Using the records that appear below, write out exactly the lines from the one with "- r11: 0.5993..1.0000" through the one with "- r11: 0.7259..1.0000", keeping both end lines.

*DATASET ENTRIES*:
━━━━━━

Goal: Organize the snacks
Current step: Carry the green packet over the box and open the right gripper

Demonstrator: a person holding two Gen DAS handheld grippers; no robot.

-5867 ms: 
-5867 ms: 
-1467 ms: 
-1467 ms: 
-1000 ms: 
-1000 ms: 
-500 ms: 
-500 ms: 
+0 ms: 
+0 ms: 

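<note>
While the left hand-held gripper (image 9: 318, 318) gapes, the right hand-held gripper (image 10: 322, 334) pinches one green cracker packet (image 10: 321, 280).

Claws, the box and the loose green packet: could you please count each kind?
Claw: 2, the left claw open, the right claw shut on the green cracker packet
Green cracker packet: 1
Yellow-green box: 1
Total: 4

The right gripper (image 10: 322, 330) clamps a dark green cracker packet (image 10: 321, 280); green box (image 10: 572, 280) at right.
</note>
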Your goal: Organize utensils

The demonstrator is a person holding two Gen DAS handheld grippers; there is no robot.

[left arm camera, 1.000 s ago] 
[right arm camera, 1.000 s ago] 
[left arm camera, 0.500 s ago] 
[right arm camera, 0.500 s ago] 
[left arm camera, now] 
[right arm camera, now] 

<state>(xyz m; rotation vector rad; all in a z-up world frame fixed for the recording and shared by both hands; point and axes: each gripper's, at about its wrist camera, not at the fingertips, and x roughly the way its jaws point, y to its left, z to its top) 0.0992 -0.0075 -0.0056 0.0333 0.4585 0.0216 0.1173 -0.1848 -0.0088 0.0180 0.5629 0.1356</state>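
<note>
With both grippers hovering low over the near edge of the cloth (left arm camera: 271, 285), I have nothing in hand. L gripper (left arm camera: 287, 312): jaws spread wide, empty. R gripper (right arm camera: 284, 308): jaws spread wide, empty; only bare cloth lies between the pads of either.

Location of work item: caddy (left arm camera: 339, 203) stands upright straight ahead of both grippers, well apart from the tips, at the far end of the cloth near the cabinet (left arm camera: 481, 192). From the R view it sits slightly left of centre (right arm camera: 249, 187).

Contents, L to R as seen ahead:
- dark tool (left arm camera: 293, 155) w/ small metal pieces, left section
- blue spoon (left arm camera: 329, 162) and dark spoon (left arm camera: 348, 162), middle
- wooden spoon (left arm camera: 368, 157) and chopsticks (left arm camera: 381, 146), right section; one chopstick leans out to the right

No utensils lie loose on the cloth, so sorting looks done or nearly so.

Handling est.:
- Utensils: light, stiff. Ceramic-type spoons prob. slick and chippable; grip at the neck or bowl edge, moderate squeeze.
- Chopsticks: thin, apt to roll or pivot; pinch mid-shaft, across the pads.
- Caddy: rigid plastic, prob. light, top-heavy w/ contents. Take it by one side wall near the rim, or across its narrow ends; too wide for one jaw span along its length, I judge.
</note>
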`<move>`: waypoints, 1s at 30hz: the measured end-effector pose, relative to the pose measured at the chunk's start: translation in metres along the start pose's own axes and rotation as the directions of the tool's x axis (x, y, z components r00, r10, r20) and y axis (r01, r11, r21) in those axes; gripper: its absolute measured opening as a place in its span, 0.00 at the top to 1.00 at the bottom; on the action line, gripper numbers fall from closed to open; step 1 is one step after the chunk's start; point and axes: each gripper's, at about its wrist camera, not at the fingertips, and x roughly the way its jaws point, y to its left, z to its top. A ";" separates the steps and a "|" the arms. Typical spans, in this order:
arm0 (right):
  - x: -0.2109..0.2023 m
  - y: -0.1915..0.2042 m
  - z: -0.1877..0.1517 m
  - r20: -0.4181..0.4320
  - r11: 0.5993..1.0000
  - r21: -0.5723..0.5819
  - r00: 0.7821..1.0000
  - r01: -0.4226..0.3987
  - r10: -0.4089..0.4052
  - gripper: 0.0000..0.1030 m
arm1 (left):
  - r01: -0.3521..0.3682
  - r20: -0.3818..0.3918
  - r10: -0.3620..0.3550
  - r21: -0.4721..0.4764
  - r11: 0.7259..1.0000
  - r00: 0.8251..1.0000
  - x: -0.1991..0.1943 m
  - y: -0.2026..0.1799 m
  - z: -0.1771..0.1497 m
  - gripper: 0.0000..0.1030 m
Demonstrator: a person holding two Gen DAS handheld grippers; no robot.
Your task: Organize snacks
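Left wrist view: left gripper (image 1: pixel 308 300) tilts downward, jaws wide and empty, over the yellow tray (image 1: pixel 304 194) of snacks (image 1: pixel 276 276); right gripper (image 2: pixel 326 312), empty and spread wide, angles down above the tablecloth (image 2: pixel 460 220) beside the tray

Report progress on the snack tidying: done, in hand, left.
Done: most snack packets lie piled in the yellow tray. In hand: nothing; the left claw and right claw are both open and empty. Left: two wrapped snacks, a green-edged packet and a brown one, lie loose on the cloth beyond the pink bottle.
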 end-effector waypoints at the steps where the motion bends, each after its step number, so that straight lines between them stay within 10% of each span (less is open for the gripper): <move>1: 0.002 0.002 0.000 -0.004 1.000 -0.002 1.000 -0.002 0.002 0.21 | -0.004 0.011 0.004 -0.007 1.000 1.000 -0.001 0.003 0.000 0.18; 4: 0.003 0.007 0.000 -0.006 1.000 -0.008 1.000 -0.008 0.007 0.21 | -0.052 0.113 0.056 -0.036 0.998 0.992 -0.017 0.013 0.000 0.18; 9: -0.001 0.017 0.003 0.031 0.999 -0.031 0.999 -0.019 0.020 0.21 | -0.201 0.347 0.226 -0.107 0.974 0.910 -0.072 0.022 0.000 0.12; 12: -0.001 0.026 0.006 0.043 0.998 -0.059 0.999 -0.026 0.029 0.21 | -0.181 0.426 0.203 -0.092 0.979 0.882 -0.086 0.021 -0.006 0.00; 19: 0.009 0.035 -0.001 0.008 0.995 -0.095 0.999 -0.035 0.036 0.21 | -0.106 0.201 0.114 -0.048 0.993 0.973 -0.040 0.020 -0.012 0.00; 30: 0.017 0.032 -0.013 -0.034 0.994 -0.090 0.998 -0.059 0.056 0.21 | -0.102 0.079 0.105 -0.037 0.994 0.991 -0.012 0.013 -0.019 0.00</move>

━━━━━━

*ANSWER AREA*:
  - r11: 0.5993..1.0000
  - r21: -0.5723..0.5819
  - r00: 0.7821..1.0000
  - r01: -0.4226..0.3987
  - r10: -0.4089..0.4052
  - gripper: 0.0000..0.1030 m
arm1 (left):
  - r01: -0.3521..0.3682
  - r20: -0.3818..0.3918
  - r10: -0.3620..0.3550
  - r21: -0.4721..0.4764
  - r11: 0.7259..1.0000

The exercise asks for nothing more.